And then there's me... Gulp... 1985.


----------



## Adair Hart

Vera Nazarian said:


> And then there's me... Gulp... 1985.


Twenty years!  You're a trooper, Vera!  I wish I had focused on writing back in the day instead of trying to make a game and comic series. If anyone wants one prior to 1990, just let me know.




Code:


[url=http://www.kboards.com/index.php/topic,150985.msg2188356.html#msg2188356][IMG]http://www.adairhart.com/content/images/1985_Class_badge.png[/IMG][/url]


----------



## SamuelStokes

I love the Starcraft badges. Thanks for putting in the effort.


----------



## PJ_Cherubino

TURD LEAGUE!  I am still laughing at this one. I migh pin this one on at I'm earning it right now if I don't count freebies.


----------



## Cherise

Those turd league badges are supposed to be funny, but...

They're difficult to look at and make their authors look really bad. I don't think anyone should wear those.


----------



## SasgoraBooks

Has no one made a Vellum badge yet?


----------



## Guest

DarkarNights said:


> Has no one made a Vellum badge yet?


I could go for that one.


----------



## PJ_Cherubino

This is good advice. I am not willing to sacrifice my author brand for the sake of good comedy.

However, I will take as much opportunity to use the words "turd badge" wherever I can. This is a fair compromise.





Cherise Kelley said:


> Those turd league badges are supposed to be funny, but...
> 
> They're difficult to look at and make their authors look really bad. I don't think anyone should wear those.


----------



## Joseph Turkot

I am glad to see this thread is still alive and has had so many new contributions! I will update the original post. Just let me get my coffee first. And maybe create a "back from a writing slump" to wear while I'm at it.


----------



## AltMe

Can I make a suggestion, which I admit is a lot of work.

I look at most of the badges, and I do not have the first clue what they mean. Nor are they explained with their links. And as I pointed out a while ago, not all of the badges are on the first post.

I for one, would love to see each badge have a word underneath the graphic, which sums up the badge.

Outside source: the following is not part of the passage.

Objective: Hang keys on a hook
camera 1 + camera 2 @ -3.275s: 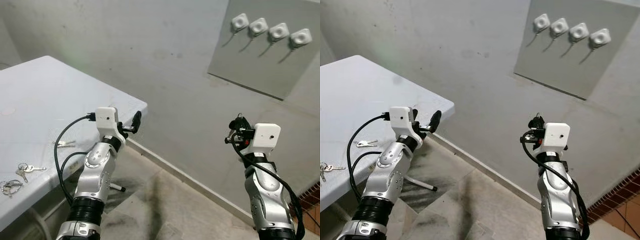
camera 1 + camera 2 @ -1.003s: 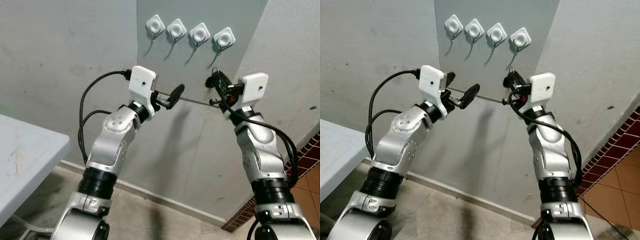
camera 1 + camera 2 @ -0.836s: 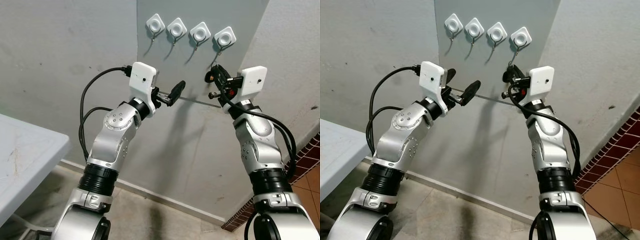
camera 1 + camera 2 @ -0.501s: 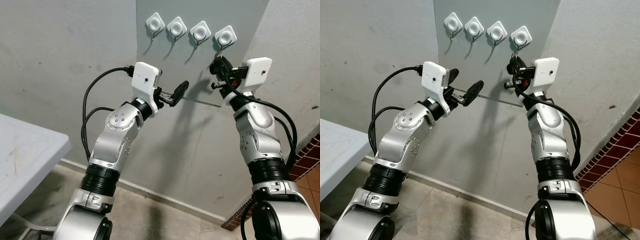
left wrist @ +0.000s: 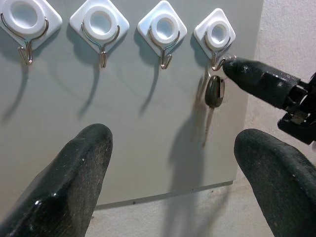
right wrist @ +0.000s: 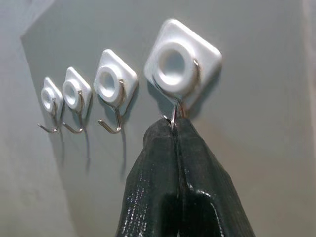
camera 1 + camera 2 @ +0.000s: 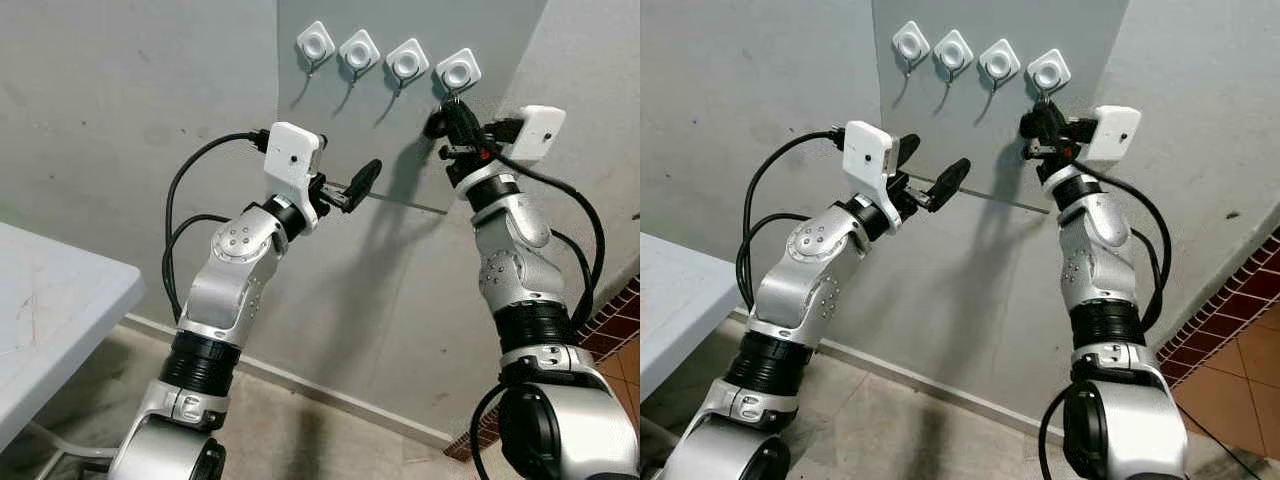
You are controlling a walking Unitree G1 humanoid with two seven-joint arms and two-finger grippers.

Also a request, for a Space Opera badge.

While I'm at it, is there any way of doing really small versions of them, so those of us using the full author signature, can add them without upsetting the mods. The big ones are nice, but a set about a quarter of the size, might fit under our book row, without causing the mods to throw a wobbly. Or might even be fit-able on the flag row, if the signature mechanism was altered to accommodate a small set of badges. 

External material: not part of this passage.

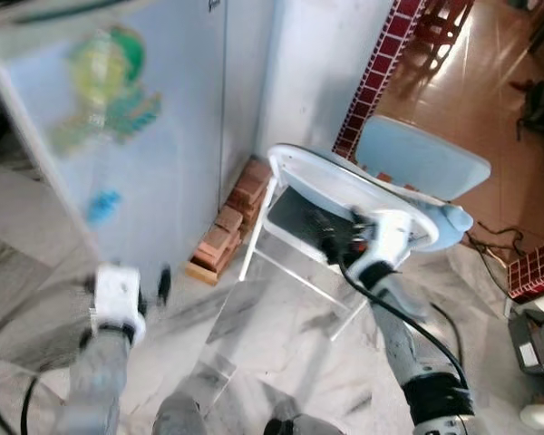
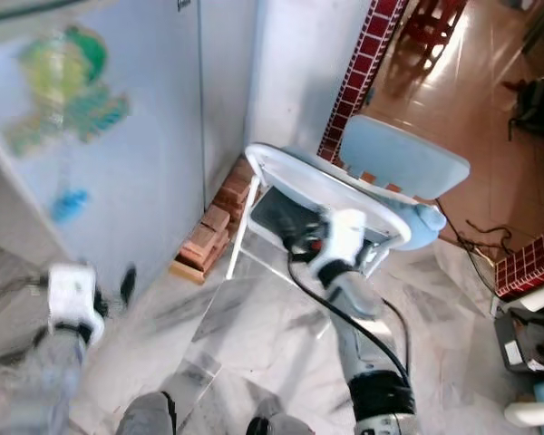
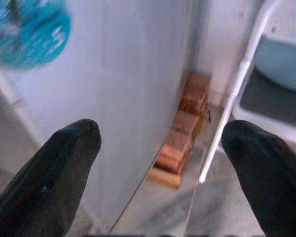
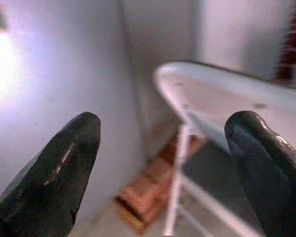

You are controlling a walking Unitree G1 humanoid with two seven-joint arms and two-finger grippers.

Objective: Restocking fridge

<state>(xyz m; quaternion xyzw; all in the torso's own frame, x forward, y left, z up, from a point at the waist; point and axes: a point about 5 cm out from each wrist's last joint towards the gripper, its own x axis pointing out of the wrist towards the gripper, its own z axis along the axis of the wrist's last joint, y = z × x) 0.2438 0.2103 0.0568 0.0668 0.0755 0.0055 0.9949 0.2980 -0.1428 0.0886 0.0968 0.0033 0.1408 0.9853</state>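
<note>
The pale blue fridge (image 1: pixel 127 136) stands at the left, blurred, with green and blue stickers (image 1: pixel 104 82) on its door. My left gripper (image 1: pixel 131 283) is low in front of that door, open and empty, and in the left wrist view its fingers (image 3: pixel 64 168) frame the fridge side and the bricks. My right gripper (image 1: pixel 331 237) is held out beside the white rim of a chair (image 1: pixel 344 181), open with nothing between its fingers (image 4: pixel 64 163).
Stacked bricks (image 1: pixel 227 231) lie on the floor in the gap between fridge and chair. The chair has a light blue back (image 1: pixel 422 159) and white metal legs (image 1: pixel 258 227). A red-tiled pillar (image 1: pixel 376 68) rises behind. Cables (image 1: pixel 494 240) trail on the marble floor at right.
</note>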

I for one cant fit a badge in my signature, but would like to.


----------



## Joseph Turkot

I updated the OP with the new badges I've seen crop up in the thread. If I've missed any, please let me know!

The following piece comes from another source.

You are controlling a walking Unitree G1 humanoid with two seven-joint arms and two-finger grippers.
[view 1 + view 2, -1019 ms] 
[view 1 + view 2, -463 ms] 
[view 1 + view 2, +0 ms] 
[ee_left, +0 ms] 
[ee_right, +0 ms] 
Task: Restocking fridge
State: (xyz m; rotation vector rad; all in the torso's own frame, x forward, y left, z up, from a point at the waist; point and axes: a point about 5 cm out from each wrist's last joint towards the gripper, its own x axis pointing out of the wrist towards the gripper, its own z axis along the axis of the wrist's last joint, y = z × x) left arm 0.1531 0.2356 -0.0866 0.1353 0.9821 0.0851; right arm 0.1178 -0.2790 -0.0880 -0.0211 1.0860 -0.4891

Timothy--the only badge with built-in text is the Turd Master badge. You can take the code from that one and alter the image and the text to achieve what you're looking for. I have tried to give a basic label in the OP on what each badge means. As far as custom sizes, you're on your own for that one. It would be easy enough in Photoshop, but it would take more time than I have to do them all in new sizes. There might be some html code you could apply to existing images though.


----------



## blancheking

any chance these badges are based on starcraft leagues?


----------



## Evenstar

TimothyEllis said:


> Also a request, for a Space Opera badge.


If he gets a Space Opera badge then I want a YA badge, a cool paranormal one, and a romance one  (all said in the voice of my four year old)


----------



## TheGapBetweenMerlons

DarkarNights said:


> Has no one made a Vellum badge yet?


I read this as "Valium badge" and I thought, huh, I've been missing out all this time! 



Joseph Turkot said:


> There might be some html code you could apply to existing images though.


It can be done with BBCode that is supported here, via IMG WIDTH. For example:































Just add the "width=" attribute in the opening IMG tag, like:



Code:


[IMG]http://i61.tinypic.com/im0xv4.png[/IMG]

(Might take experimenting to get the size you want.)


----------



## Steve Voelker

DarkarNights said:


> Has no one made a Vellum badge yet?


Just checked in to look for exactly that!


----------



## Pizzazz

I'd love a Vellum badge!


----------



## Laran Mithras

The erotica badge select code does not turn up the erotica symbol in the signature - it shows the Turd sale image.


----------



## Laran Mithras

In fact *all* seven of the Custom Badges down to Turd Master show the same image URL as Turd Master.


----------



## Talbot

I want to be a Naughty Zoot and declare myself a Grandmaster just so people will click. Barring that, this is a perfect way to separate my genres. Thanks!


----------



## bdwilson

Laran Mithras said:


> The erotica badge select code does not turn up the erotica symbol in the signature - it shows the Turd sale image.





Laran Mithras said:


> In fact *all* seven of the Custom Badges down to Turd Master show the same image URL as Turd Master.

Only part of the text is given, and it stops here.